ERAS is not a monolith. For neurosurgical procedures, goal-directed fluid therapy takes centre stage. Cardiothoracic protocols hinge on multimodal postoperative analgesia to blunt the sternotomy storm. Orthopaedic ERAS leans hard into early mobilisation; paediatric pathways shield infants from hypothermia and starch-load them with preoperative carbohydrate drinks. A comparison table from a radical cystectomy study reveals just how far the pendulum has swung: traditional fasting 12 hours for solids and 4 for water shrinks to 6 and 2; abdominal drainage tubes, once routine, are inserted only if necessary; nasogastric tubes are removed at surgery's end; diet starts on day one, not after flatus.

Yet for all its victories, ERAS research wears blinkers. The primary endpoint has been hospital length of stay, a metric polluted by social disposition factors, insurance whims, and cultural discharge norms. As the slide presenter dryly notes, "Recovery after hospital discharge (late recovery) is rarely reported." We know patients leave faster, but do they return to work? Do they sleep well? Is their muscle mass restored? Those questions linger, largely unasked, in the audit sheets.
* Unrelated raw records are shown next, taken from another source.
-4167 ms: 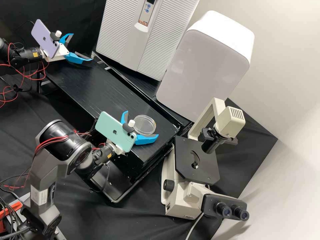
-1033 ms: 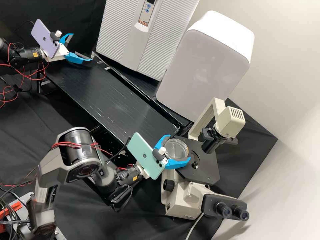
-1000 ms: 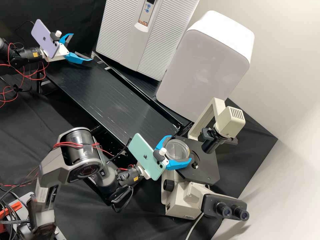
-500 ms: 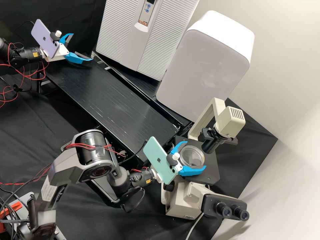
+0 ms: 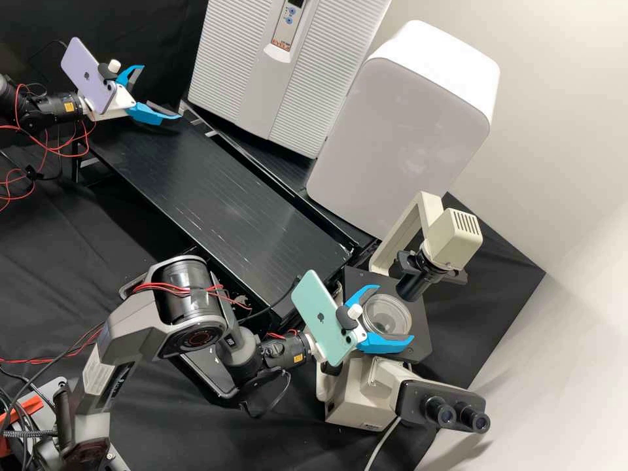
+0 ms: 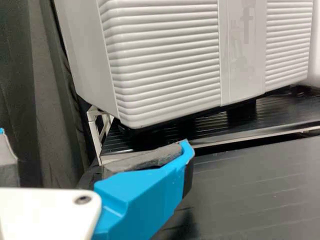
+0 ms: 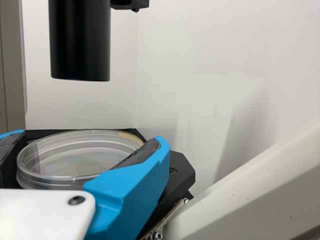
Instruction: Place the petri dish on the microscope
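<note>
One dish (image 5: 386, 317), clasped by the right gripper (image 5: 396, 313), has just moved from the edge of the stage (image 5: 420, 324) to farther over it, so only settling and release seem left; touchdown I cannot tell. The left gripper (image 5: 160, 92) gapes wide, holding nothing

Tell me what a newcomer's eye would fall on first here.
Probably the right hand, its bright blue fingers around the clear petri dish over the microscope's black stage. Next, likely, the mint-green phone mounted on that arm, and the big white ribbed cabinet at the back, beside a plain white box.
</note>
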`<state>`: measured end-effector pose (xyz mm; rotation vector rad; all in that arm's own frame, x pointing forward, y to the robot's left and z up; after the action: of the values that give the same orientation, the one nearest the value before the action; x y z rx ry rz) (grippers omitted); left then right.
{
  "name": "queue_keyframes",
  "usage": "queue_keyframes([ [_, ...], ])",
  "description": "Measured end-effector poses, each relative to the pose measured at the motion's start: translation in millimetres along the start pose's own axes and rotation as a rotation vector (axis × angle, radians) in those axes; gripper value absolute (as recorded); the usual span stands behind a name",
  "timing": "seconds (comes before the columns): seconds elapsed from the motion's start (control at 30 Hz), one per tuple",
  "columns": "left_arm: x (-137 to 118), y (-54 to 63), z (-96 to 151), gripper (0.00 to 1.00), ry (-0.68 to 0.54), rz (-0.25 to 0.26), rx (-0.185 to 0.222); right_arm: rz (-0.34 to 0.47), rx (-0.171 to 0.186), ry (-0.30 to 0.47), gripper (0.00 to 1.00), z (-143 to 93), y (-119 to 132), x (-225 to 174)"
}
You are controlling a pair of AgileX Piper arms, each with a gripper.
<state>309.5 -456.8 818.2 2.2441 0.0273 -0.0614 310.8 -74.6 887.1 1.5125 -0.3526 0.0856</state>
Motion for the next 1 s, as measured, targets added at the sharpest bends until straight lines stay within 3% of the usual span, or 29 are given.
queue_keyframes([
  [1.0, 0.0, 0.0, 0.0, 1.0, 0.0, 0.0, 0.0, -0.009, 0.025, -0.006, 0.0, -10.5, -8.9, -2.0],
])
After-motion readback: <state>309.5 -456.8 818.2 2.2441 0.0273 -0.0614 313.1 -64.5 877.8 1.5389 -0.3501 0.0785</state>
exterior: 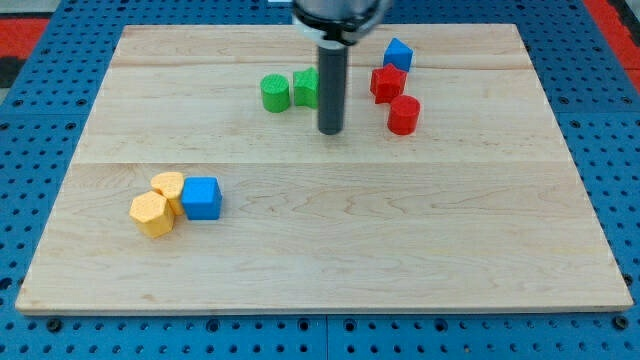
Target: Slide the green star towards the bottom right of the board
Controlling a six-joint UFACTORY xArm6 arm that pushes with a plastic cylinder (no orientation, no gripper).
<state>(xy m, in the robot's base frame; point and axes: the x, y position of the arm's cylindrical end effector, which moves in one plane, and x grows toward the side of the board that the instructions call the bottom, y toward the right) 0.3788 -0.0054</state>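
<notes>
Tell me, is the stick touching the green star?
Cannot tell. In the camera view my tip ends just below the green star, but the rod covers the star's right edge, hiding any contact or gap.

You are looking at a robotics lab bench, not a home or a shop. The landmark is the pale wooden board (330, 230), a plain work surface made of joined planks. All around the board lies a blue perforated base plate (60, 80) with a regular grid of mounting holes, typical of test rigs. Beyond the board's top corners the surface turns red (30, 30). Above the board's top edge a dark machine rod (330, 90) hangs down.
</notes>
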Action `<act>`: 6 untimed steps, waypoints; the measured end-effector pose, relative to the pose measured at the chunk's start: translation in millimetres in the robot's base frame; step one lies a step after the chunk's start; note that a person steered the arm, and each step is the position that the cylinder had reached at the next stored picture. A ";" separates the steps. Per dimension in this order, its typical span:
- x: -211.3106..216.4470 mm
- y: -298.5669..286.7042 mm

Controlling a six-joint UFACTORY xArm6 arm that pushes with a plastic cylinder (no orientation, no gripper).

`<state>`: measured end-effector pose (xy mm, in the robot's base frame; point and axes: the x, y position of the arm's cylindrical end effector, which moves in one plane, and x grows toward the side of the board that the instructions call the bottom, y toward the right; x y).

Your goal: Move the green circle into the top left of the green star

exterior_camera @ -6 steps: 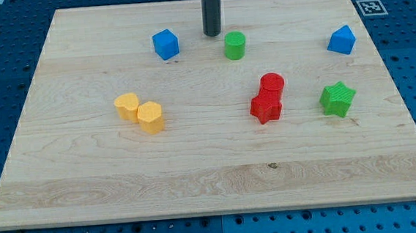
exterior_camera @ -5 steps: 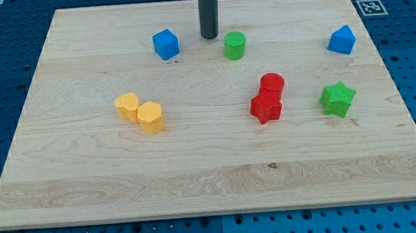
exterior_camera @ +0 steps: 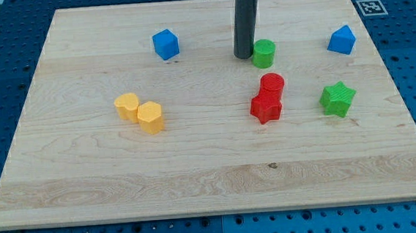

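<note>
The green circle (exterior_camera: 264, 54) stands on the board right of the top middle. My tip (exterior_camera: 244, 55) is against its left side, touching or nearly so. The green star (exterior_camera: 337, 98) lies at the view's right, below and to the right of the green circle, well apart from it.
A red circle (exterior_camera: 272, 84) and a red star (exterior_camera: 266, 107) sit close together just below the green circle. A blue cube (exterior_camera: 165, 44) is at the top left, a blue block (exterior_camera: 342, 40) at the top right. Two yellow blocks (exterior_camera: 139, 112) lie at the left.
My tip has moved right and a little down. The green circle has slid right and slightly down, closer to the red circle. The other blocks have not moved.
</note>
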<state>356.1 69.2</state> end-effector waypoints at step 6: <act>2.7 24.2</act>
<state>358.9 93.4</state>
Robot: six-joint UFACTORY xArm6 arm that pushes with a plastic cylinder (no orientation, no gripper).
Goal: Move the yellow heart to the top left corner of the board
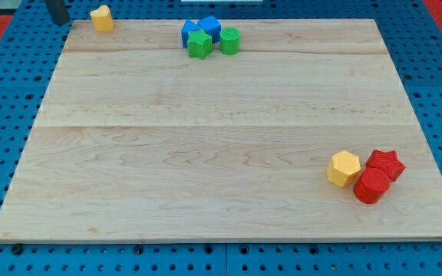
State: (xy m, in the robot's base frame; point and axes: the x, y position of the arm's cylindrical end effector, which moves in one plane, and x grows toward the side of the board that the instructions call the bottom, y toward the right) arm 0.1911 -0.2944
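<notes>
The yellow heart (101, 18) sits at the top left corner of the wooden board (206, 153), right by the top edge. My tip (60, 21) is at the view's top left, just off the board's corner, to the left of the heart with a small gap between them. Only the lowest part of the dark rod shows.
Two blue blocks (202, 30), a green star (199, 44) and a green rounded block (229, 41) cluster at the top middle. A yellow hexagon (344, 169), a red star (385, 164) and a red rounded block (371, 186) touch at the bottom right.
</notes>
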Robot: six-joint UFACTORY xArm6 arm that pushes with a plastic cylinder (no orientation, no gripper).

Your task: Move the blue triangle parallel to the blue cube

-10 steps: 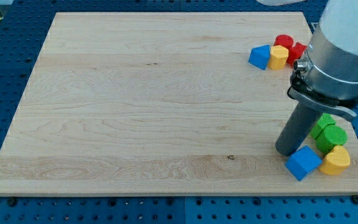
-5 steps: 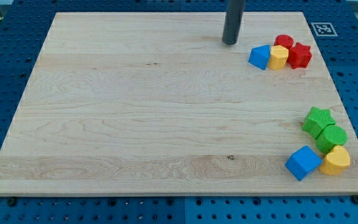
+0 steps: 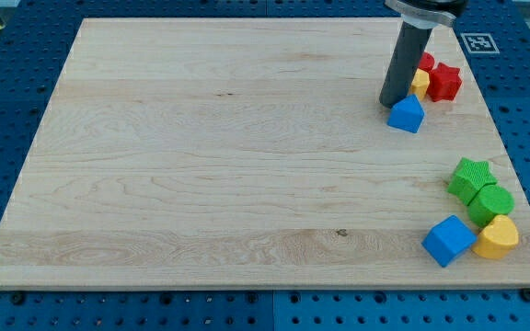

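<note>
The blue triangle (image 3: 407,113) lies on the wooden board (image 3: 201,156) at the upper right. My tip (image 3: 393,101) rests just at its upper left, touching or nearly touching it. The blue cube (image 3: 448,240) sits near the board's lower right corner, far below the triangle. The rod hides part of the yellow block (image 3: 420,83) behind it.
A red star (image 3: 444,82) and another red block (image 3: 424,62) sit by the yellow block at the upper right. A green star (image 3: 471,177), a green block (image 3: 492,203) and a yellow block (image 3: 497,238) cluster beside the blue cube.
The rod swung from the blue cube up to the board's top, then came down by the blue triangle. The triangle has moved down and right, away from the yellow block.
</note>
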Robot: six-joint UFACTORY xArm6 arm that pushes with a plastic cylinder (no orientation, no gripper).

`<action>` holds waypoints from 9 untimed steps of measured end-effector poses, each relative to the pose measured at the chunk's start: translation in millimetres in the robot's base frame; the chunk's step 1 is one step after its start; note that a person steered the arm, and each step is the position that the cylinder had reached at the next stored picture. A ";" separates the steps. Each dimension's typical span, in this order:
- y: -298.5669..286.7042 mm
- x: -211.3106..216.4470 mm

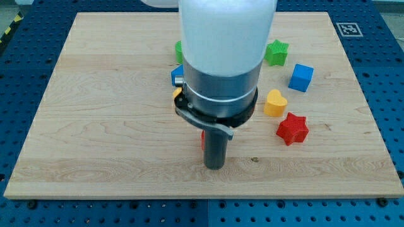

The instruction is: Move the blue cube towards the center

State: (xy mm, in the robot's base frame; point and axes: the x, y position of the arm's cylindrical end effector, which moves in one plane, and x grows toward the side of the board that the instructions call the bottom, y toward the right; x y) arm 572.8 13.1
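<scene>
The blue cube [301, 77] sits on the wooden board [95, 113] at the view's right, upper part. My rod comes down at the middle of the view and my tip [214, 166] rests on the board, well to the left of and below the blue cube. A red block [202, 139] peeks out right beside the rod's left side, mostly hidden. The arm's white and grey body hides the board's centre behind it.
A green star [276, 52] lies left of and above the blue cube. A yellow heart [274, 103] and a red star [292, 128] lie below it. Behind the arm peek a green block [178, 50], a blue block [177, 75] and a yellow block [177, 94].
</scene>
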 end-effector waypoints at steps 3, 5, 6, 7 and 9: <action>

The Take-Home: A Checklist That Whispers Physiology

Near the presentation's end, a composite image merges the ERAS pathway with the WHO Surgical Safety Checklist—a symbolic fusion of process and principle. Because in the end, ERAS is a safety checklist of another order. It doesn't just verify that the side is marked; it verifies that the milieu intérieur is braced for invasion, that the stressors are muted, and that the patient is pulled back into their own life not as a passive convalescent but as an active participant who has been taught what to eat, when to move, and why the chewing gum matters. Henrik Kehlet's fast-track concept from 1997 has matured into a comprehensive perioperative doctrine. The next frontier is making it stick—not just in the protocol libraries of teaching hospitals, but in every ward where someone wakes up from surgery groggy and dry, only to be handed a protein-enriched juice and helped to a chair, because that single act, multiplied across a multidisciplinary team, is the real fast track.